May 19, 2010

How to Beat Medical Marijuana Dispensary Bans

May 19, 2010

How To Combat Medical Marijuana Dispensary Bans

Earlier today, I posted an article dealing with the case of Malinda Traudt, a 29 year old blind medical patient who suffers from cerebral palsy, epilepsy, and severe osteoporosis. Ms. Traudt is suing the California City of Dana Point over their dispensary ban, and I have been e-mailing back and forth with her attorney, Jeff Schwartz his morning. Mr. Schwartz wrote an article for Culture Magazine earlier this month that was one of the best articles I have read in a long, long time. Due to the kindness of Mr. Schwartz, David Burton (editor of Culture), and all of the other hard working people at Culture Magazine, I have included the story below:

Thu, May 6, 2010

How To Beat the Dispensary Ban

By Jeff Schwartz, Esq.

We, the people of California, voted to make medical marijuana legal and available to qualified patients. But some cities have banned dispensaries, interfering with that availability. So far, lawsuits challenging those bans have failed. I will explain why we’ve lost so far and, more importantly, how we can win in the future.

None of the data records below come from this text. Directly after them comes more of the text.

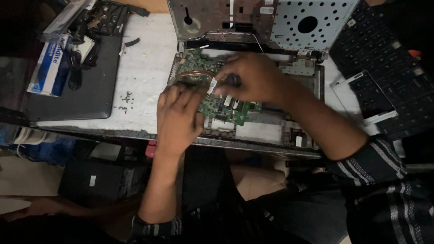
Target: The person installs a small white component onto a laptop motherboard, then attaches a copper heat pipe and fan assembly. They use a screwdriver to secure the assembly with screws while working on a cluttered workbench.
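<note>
Right grip: the right hand (253,77) is closed around a dark-handled tool (233,80), likely a screwdriver, its tip hidden among the fingers.
Left grip: the left hand (178,118) lies palm down, fingers loosely curled on the green circuit board (226,110); whether it pinches anything cannot be told.
Board: it sits inside the opened laptop base (271,131), a copper heat pipe (199,74) curving just above the left fingertips.
Around: a perforated metal panel (312,25) stands behind the base, a detached keyboard (384,68) lies to the right, and small screws (126,100) are scattered on the white table (144,63) beside a closed dark laptop (81,90).
</note>
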Tool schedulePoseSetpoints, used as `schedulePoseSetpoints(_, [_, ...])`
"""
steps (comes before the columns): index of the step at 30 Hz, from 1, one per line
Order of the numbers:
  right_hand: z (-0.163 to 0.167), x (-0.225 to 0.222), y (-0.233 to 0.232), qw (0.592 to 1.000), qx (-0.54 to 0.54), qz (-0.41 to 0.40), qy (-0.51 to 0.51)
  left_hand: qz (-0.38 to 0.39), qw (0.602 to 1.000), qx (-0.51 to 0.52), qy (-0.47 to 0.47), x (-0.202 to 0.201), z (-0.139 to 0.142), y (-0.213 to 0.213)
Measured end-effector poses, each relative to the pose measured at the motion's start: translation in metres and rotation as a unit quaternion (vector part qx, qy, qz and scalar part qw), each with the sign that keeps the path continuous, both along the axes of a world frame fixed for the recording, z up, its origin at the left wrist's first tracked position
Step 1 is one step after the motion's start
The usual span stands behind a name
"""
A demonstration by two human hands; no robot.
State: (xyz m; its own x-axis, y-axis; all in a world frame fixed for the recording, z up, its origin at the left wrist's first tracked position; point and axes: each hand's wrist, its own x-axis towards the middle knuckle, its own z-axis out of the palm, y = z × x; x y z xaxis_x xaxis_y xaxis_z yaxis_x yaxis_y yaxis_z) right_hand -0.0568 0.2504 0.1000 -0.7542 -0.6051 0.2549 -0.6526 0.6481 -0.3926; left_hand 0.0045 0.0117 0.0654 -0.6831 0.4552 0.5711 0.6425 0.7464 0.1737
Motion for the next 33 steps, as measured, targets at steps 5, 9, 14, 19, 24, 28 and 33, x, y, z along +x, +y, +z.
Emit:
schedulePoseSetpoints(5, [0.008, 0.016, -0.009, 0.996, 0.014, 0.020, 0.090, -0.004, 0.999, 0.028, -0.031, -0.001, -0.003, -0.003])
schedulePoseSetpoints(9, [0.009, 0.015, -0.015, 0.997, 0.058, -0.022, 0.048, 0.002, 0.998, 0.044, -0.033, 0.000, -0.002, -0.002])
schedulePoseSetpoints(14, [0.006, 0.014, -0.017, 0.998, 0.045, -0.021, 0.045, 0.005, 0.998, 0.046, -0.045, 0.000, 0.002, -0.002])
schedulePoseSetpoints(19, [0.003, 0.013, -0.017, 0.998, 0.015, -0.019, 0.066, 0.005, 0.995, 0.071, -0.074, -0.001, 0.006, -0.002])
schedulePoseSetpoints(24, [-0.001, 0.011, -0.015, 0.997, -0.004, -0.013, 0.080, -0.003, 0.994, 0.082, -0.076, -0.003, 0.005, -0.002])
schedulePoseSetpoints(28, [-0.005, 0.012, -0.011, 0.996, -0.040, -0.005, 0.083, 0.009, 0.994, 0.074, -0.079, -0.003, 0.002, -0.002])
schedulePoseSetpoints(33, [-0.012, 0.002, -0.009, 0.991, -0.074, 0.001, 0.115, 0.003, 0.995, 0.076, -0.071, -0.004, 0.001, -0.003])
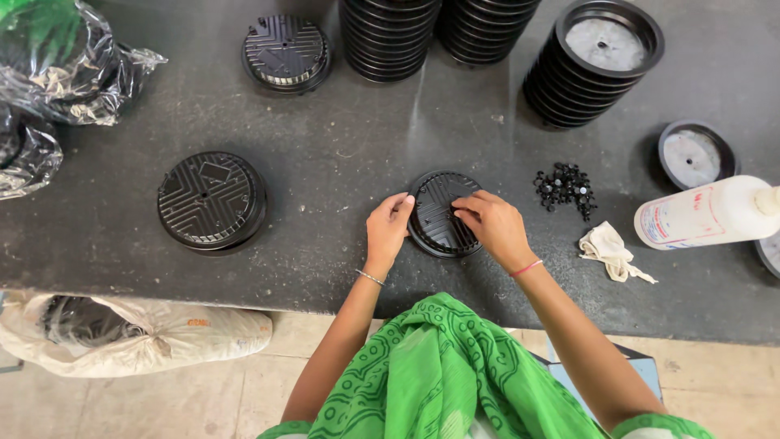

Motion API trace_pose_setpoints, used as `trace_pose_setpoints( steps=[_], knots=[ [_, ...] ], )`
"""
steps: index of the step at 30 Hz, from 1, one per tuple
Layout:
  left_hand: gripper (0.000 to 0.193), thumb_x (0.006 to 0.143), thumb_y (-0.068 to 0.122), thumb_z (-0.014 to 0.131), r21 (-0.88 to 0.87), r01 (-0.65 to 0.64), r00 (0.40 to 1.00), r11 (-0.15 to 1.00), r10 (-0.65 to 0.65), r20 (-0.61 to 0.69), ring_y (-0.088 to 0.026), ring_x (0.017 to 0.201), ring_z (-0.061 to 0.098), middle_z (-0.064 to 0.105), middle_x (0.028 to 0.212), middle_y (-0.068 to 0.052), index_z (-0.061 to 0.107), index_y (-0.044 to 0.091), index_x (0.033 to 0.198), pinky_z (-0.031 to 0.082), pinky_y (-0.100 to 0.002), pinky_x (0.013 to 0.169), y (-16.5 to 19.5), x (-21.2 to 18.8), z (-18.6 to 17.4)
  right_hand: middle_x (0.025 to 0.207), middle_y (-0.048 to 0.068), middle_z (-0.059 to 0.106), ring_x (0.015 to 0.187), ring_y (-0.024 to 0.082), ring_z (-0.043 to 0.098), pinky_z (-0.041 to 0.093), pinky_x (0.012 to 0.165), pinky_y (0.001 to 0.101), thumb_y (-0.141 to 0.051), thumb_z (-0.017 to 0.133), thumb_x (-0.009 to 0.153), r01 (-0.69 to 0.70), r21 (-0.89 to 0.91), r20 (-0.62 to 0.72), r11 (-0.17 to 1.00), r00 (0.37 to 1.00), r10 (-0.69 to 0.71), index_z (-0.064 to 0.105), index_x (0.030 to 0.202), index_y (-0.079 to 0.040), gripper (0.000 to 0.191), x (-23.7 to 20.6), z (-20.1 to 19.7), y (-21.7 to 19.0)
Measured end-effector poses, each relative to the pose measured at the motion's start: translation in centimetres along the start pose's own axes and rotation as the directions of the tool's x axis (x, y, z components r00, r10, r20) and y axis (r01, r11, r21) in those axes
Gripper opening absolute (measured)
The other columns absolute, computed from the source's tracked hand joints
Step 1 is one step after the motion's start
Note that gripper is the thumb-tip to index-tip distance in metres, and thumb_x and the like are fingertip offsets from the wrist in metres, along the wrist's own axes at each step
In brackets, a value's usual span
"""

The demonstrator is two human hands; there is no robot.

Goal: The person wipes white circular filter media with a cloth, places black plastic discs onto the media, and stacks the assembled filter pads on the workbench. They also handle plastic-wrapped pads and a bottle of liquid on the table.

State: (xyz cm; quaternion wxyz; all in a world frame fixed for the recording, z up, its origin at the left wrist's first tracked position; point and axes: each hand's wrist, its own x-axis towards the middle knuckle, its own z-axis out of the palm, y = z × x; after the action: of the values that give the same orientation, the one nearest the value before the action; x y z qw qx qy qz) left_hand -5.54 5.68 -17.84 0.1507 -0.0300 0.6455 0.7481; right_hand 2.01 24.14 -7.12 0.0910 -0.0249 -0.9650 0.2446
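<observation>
The grey table carries everything here, and its near edge runs just below the work, so anything nudged toward the person could drop to the floor where a white sack lies. At the far side stand tall stacks of black discs, one leaning to the right; a knock from a reaching arm could send it over. Crinkled plastic bags sit far left, well apart from the hands. A ribbed black lid lies flat at the left and another lid farther off. On the right a white bottle lies on its side, and it could roll or leak onto the surface if its cap is loose, though the cap is cut off by the frame and I cannot tell. Near it lie a crumpled rag and a shallow cap. The disc being worked sits in the middle of the table, near the edge, between both hands. The left hand presses its fingers closed against the disc's left rim, steadying it; the right hand rests on top with fingertips pinched together on the ribbed face, perhaps on a small part, which is too small to see. If the left hand slackens, the disc could skid or tip. Smallest of all, the black studs lie in a loose heap right of the disc; a sweep of the right wrist could scatter them.
</observation>
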Motion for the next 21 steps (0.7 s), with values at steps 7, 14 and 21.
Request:
trace_pose_setpoints(
  steps=[7, 14, 21],
  knots=[
    [0.043, 0.095, 0.031, 0.07, 0.067, -0.005, 1.0, 0.998, 0.005, -0.004, -0.005, 0.073, 0.064, 0.074, 0.095, -0.004, 0.071, -0.002, 0.122, 0.058, -0.025, 0.06, 0.8, -0.3, 0.1, 0.092, 0.005, 0.07, 0.078, 0.027, 0.07, 0.056, 0.069, 0.0389, -0.019, 0.073, 0.088, 0.028, -0.027, 0.001, 0.999, 1.0, -0.028, 0.077, 0.102, -0.012, 0.017, -0.1, 0.1, 0.1],
    [0.042, 0.091, 0.025, 0.077, 0.045, -0.019, 0.999, 0.999, 0.018, 0.041, -0.006, 0.072, 0.065, 0.075, 0.095, -0.005, 0.071, -0.003, 0.121, 0.054, -0.023, 0.058, 1.9, -0.8, 0.2, 0.093, 0.005, 0.07, 0.08, 0.028, 0.07, 0.056, 0.07, 0.0391, -0.018, 0.073, 0.088, 0.066, -0.053, -0.019, 0.996, 0.998, -0.067, 0.077, 0.103, -0.011, 0.017, -0.2, 0.1, -0.1],
    [0.058, 0.082, 0.02, 0.086, 0.071, -0.097, 0.987, 0.993, 0.086, 0.136, -0.01, 0.087, 0.069, 0.074, 0.104, -0.008, 0.064, -0.006, 0.129, 0.059, -0.025, 0.077, 1.4, -0.6, -0.4, 0.103, 0.008, 0.075, 0.08, 0.026, 0.075, 0.058, 0.072, 0.0341, -0.019, 0.077, 0.086, 0.004, 0.131, -0.019, 0.991, 1.0, -0.002, 0.077, 0.112, -0.01, 0.027, 1.2, -1.2, 1.9]
  ],
)
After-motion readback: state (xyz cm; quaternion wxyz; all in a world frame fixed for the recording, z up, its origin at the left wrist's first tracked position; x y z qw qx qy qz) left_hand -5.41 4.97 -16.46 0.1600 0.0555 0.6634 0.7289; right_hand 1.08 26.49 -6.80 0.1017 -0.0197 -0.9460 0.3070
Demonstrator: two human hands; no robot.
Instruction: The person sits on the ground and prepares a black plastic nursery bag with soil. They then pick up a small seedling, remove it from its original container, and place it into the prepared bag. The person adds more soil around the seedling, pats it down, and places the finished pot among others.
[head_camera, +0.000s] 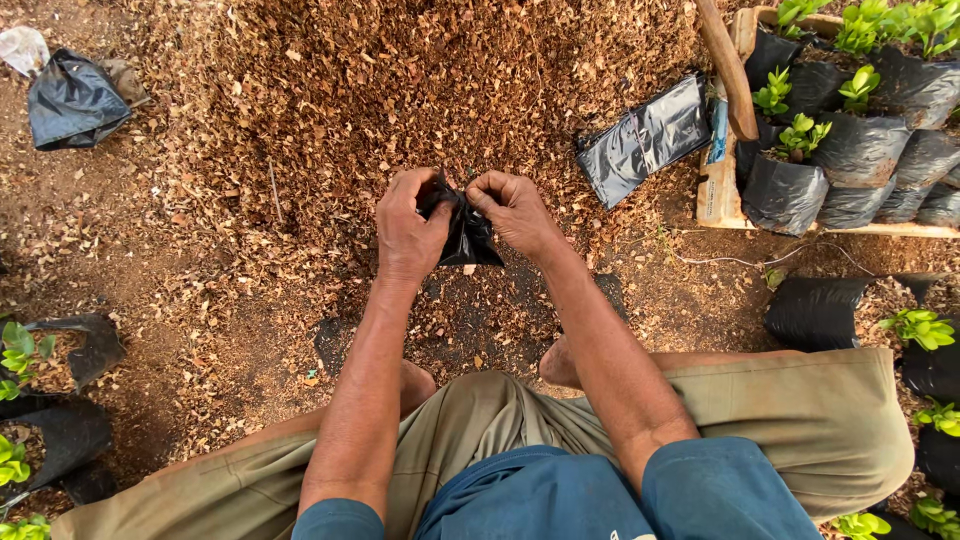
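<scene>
Basically, left hand (408, 232) and right hand (513, 208) both pinch the black plastic bag (466, 232) rim at 12 o'clock; likely light, limp, slippery.

1. The left hand (408, 228) and right hand (512, 212) are pinching a small black plastic bag (466, 232) between them.
2. A heap of brown husk mulch (420, 90) is lying beyond.
3. Bagged seedlings (850, 130) are crowding a wooden tray (722, 180) at right.
</scene>
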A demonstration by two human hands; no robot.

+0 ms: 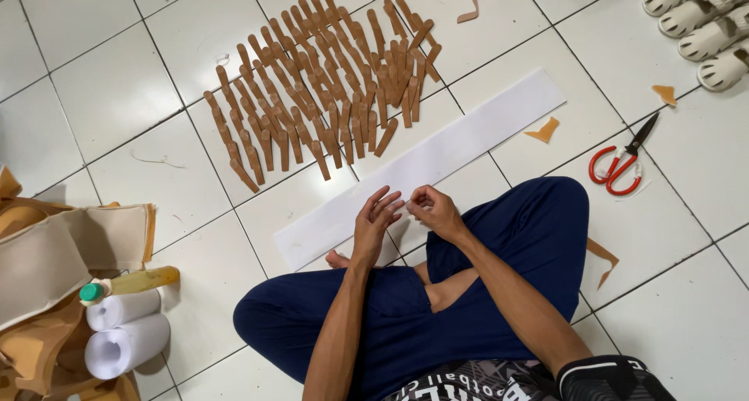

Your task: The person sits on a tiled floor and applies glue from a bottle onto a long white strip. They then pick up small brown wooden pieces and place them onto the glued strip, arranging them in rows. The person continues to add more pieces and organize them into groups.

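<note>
Seated cross-legged on the tiled floor (117, 89), we hold our left hand (373, 220), fingers spread, against our right hand (434, 211), fingers pinched; what they pinch is indiscernible. Both hover over the white strip (437, 161), below the brown pieces (320, 81).

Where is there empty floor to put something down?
Bare white tiles lie left of the rows of brown strips, above the white paper rolls. More lie lower right, below the red-handled scissors. It is crowded at the strips, along the long white sheet and around both hands, left and right.
</note>
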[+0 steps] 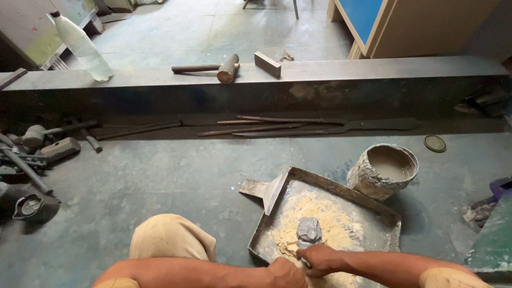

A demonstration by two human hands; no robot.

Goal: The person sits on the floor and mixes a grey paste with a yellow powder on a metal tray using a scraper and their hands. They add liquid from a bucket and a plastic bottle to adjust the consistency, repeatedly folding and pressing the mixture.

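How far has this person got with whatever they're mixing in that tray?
Done, by the look of it: yellowish powder is already heaped in the metal tray. In hand: the left hand and right hand grip a grey-caked tool in the pile. Left: most powder looks dry and loose; the bucket of grey mix stands beside it.

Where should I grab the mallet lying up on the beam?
Take the mallet by its long handle, coming from above. The handle lies flat along the beam, pointing left with nothing beside it; the thick head sits at the right end, near a small block.
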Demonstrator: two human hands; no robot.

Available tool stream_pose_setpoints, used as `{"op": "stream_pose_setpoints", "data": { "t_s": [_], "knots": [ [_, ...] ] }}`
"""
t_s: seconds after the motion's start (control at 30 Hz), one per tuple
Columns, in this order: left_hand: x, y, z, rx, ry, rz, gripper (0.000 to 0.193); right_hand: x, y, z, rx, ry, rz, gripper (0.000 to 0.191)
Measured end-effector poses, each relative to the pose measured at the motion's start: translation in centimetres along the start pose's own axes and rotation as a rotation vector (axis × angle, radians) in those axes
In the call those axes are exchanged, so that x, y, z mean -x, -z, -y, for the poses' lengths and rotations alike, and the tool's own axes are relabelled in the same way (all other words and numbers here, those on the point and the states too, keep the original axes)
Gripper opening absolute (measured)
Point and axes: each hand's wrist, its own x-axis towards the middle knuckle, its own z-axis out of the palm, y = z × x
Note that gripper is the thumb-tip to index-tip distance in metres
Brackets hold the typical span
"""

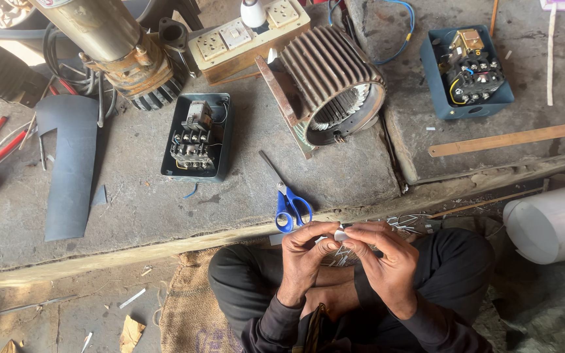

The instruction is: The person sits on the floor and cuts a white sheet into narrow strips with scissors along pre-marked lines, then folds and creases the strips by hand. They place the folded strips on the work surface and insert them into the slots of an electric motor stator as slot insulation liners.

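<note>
You are sitting cross-legged on a sack (188, 307) at the edge of a concrete floor (138, 209), with both hands raised in front of your knees and a small white slip (339, 234) caught between them; your left hand (305, 252) pinches its near end with thumb and forefinger, and your right hand (387, 258) closes its fingertips on the other side, so the two hands almost touch. It looks like you are folding or shaping that slip, and the fine work calls for a steady pinch rather than force. More white slips (403, 222) lie scattered just beyond your right hand. The blue-handled scissors (287, 199) lie on the floor just ahead of your left hand, blades shut. Farther out stands the ribbed motor shell (335, 82), tipped on its side, well apart from your hands. A dark switch box (197, 136) lies left of it, a blue one (467, 70) to the right, and a white roll (550, 222) rests beside your right knee. Nothing lies between your hands and the scissors
</note>
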Motion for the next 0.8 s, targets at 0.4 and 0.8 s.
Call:
{"op": "stream_pose_setpoints", "data": {
  "t_s": [0.4,0.8],
  "knots": [
    [-0.5,0.2,0.6,-0.067,-0.122,-0.004,0.015,-0.6,0.0,0.0,0.052,0.081,0.012,0.019],
    [-0.1,-0.9,0.0,-0.212,-0.238,-0.078,0.011,-0.7,0.4,1.2,0.175,0.157,-0.005,0.020]
  ]
}}
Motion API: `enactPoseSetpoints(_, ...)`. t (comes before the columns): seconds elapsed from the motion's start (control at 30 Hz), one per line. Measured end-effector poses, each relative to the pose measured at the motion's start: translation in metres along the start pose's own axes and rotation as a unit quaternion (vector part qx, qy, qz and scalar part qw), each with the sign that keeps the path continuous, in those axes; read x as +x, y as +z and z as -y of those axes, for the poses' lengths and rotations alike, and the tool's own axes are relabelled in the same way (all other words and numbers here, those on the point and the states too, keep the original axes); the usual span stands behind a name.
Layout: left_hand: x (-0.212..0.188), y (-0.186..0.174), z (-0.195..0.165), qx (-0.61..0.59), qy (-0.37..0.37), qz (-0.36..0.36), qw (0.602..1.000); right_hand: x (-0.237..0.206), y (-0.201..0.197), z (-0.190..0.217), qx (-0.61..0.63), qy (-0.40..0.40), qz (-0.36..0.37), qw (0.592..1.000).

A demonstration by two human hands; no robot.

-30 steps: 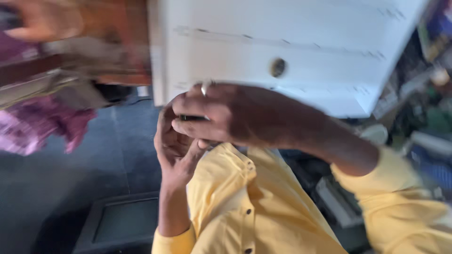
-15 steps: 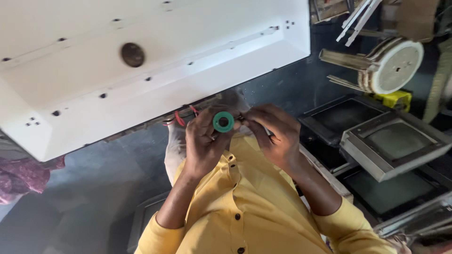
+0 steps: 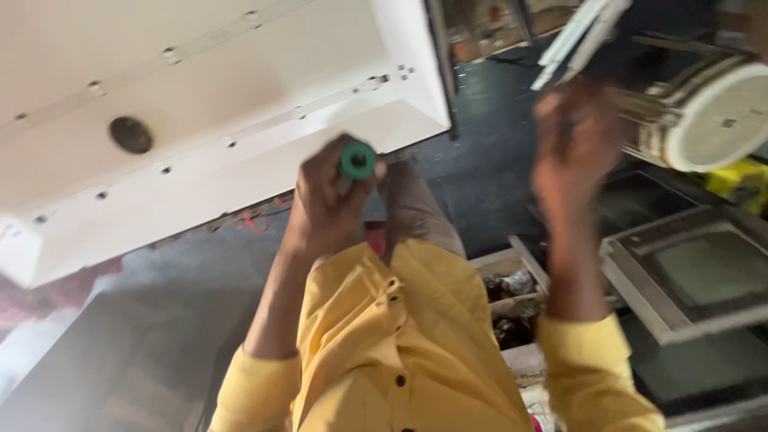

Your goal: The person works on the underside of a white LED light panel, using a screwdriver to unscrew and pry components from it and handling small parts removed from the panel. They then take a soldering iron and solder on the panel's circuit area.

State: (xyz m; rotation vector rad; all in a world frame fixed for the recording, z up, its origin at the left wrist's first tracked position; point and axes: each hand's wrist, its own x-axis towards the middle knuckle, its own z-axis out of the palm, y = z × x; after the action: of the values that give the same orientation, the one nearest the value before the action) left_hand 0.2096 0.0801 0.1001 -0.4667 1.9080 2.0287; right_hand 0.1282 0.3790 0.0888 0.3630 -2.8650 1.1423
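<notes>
My left hand [image 3: 324,204] grips a small green ring-shaped spool [image 3: 358,160], raised just before the lower edge of the white metal panel [image 3: 200,120]. My right hand [image 3: 572,148], blurred, is lifted apart beside the round white drum [image 3: 712,112]; its grasp I cannot tell.

A cluttered repair workshop for appliances.

A big white panel [image 3: 200,120] with rows of screws and a round dark knob fills the upper left, looking like a stripped appliance casing. To the right of the panel stands a round drum [image 3: 708,112] with a white end face and banded sides, with pale strips leaning just above it. Below the drum lie grey frames [image 3: 688,280] with flat dark insets, stacked one over another, and a yellow object [image 3: 740,180] sits just beside the drum. Between the frames and the panel, a small open box [image 3: 512,296] holds dark loose parts. The floor [image 3: 488,160] under all of it is dark and bare.
</notes>
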Motion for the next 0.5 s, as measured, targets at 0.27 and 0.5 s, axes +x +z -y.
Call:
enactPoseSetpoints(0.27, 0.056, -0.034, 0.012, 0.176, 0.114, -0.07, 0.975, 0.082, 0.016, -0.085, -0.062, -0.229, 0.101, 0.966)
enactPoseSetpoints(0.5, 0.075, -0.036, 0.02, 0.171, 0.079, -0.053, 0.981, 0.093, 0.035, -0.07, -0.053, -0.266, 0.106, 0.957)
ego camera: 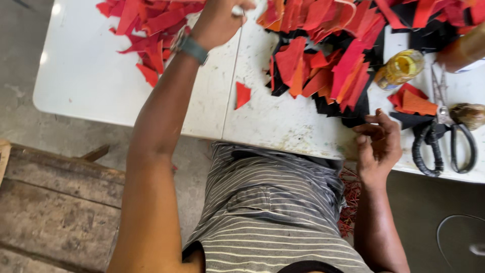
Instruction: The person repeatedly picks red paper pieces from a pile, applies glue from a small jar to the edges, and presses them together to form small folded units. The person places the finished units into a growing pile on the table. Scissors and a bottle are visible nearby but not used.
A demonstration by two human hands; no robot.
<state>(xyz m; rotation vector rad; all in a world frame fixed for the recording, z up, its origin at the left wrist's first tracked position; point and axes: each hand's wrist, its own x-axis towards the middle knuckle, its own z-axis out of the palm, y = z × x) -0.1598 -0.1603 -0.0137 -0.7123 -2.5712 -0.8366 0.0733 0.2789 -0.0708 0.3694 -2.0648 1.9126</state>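
Note:
My left hand [216, 23] reaches far across the white table [81, 76], with a grey watch on its wrist. Its fingers are closed on something small and pale at the top edge of the view; what it is I cannot tell. Red cloth scraps [146, 30] lie just left of it. My right hand [378, 144] rests at the table's near edge with its fingers loosely curled and apart, holding nothing. Its fingertips are at the edge of a black cloth piece [348, 117] under the big heap of red, orange and black scraps [328, 60].
A single red scrap [242, 94] lies alone near the table's seam. Black-handled scissors [444, 141], a clear bottle of yellow liquid [401, 68] and a brown object [467, 115] sit at the right. A wooden bench [55, 202] stands at lower left.

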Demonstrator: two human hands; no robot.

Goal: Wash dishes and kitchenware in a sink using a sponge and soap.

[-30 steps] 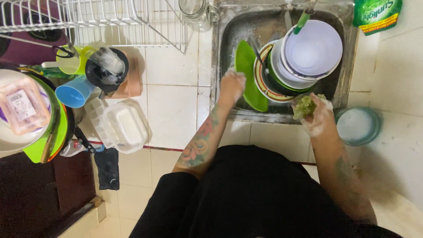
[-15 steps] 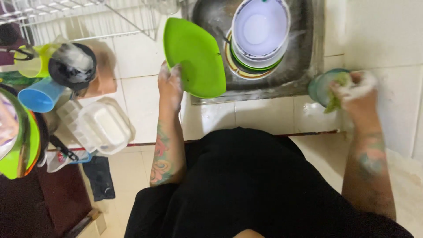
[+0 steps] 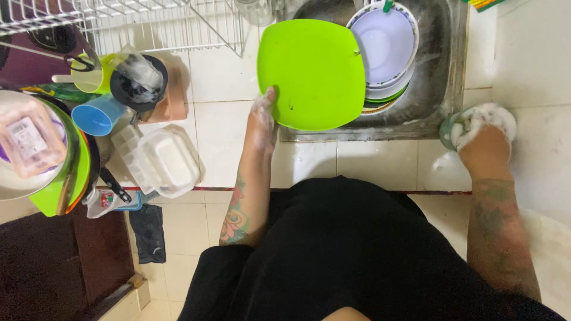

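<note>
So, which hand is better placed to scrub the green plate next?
Probably the right hand: it presses the soapy sponge beside the sink. The left hand holds the green plate.

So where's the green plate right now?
In the head view, the green plate is held up by the left hand at its lower left edge, over the sink's left side, beside the stacked bowls.

We are in a home kitchen, at the washing-up place. We see a steel sink [image 3: 443,71] set in a white tiled counter [image 3: 220,119], with stacked bowls [image 3: 386,44] inside it. A wire dish rack [image 3: 137,24] stands at the left, beside plastic cups [image 3: 98,114] and food containers [image 3: 166,160]. The floor below is perhaps tiled too.
</note>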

The key to challenging any governmental action is the “scrutiny” that the court must apply. There are three levels of scrutiny: rational basis, intermediate, and strict. Under the lowest level, rational basis, the law will be upheld if the court can find any rational (legitimate) basis for it. Judges are even permitted to come up with their own rational basis if the government can’t come up with one.

Cities have a police power to regulate things that affect the health, safety, and morals of their city. Zoning laws (such as dispensary bans) fall within that police power and, when challenged, are reviewed under rational basis scrutiny. Additionally, as in most lawsuits, the burden is on the plaintiff. The winner of a lawsuit frequently depends upon who has the burden of proving their case. So, a dispensary challenging a ban must prove that there is not even a single rational basis for the ban, which is virtually impossible. Reducing crime, littering, loitering, traffic and even immoral actions (even by the tiniest bit) are all sufficient rational bases.

On the other end of the spectrum is strict scrutiny. For a law to survive strict scrutiny, it must further a compelling (extremely important) government purpose, be narrowly tailored to affect that purpose without being overbroad and there cannot be a less-restrictive alternative for accomplishing the compelling purpose. And, here’s the kicker: Under strict scrutiny, the burden of proof shifts to the government.

So, the government has to prove that the ban 1) furthers an extremely important purpose; AND 2) that it’s not overbroad; AND 3) there is no less-restrictive means of furthering the purpose. If it fails to prove any of those elements, the ban is unconstitutional. As a result, the government almost always loses. It’s said that strict scrutiny is “strict in theory, fatal in fact.”

So, now we know that we want our challenge reviewed under strict scrutiny rather than rational basis. But, what challenges are reviewed strictly? Fundamental constitutional rights such as speech, life and liberty. At one time, “economic liberty” or the right to engage in business was considered fundamental, but not anymore.

Instead of a business challenging a zoning law, we need a patient challenging the city’s right to deny him/her their medicine. I believe that denying a legitimate patient convenient access to medicine infringes upon that patient’s fundamental, constitutional right to life.

It should be noted that you’re not entitled to access to any medicine you chose. For example, the government’s ban on peyote was upheld because peyote is banned for all purposes (as is marijuana under federal law). However, medical marijuana is legal under California law, and a city has no authority to prevent patients from using it as medicine.

Here’s a blueprint for beating medical marijuana bans:

Select a city to challenge. Find a patient who lives in that city to be the plaintiff. The patient should use medical marijuana for a serious reason, such as cancer, so that jurors will take him/her seriously. The patient should engender compassion and respect, not a young, healthy, person who appears to be a recreational user. And, the patient must be prepared for publicity.

Fund the lawsuit. Regardless of who wins at trial, this case will be appealed all the way up to the California Supreme Court (possibly even the U.S. Supreme Court, although I doubt they would grant review). It’s unlikely that any patient could afford this or would be willing to spend so much money just to have a dispensary in their town.

The people who should pay for this lawsuit are those who will benefit, financially, from its success: dispensary owners. The dispensaries in the patient’s city would be the initial beneficiaries of this lawsuit. Similarly, other dispensaries should chip in, too, because an appellate court ruling that states city bans on dispensaries are unconstitutional would apply to every city in California.

The cities are organized. People like L.A. County Dist. Atty. Steve Cooley are working hard to convince more cities to ban dispensaries. Unfortunately, it seems to be working. If we continue to fight individual, impossible battles, they’re going to keep winning and patients are going to continue being denied access to legal medicine.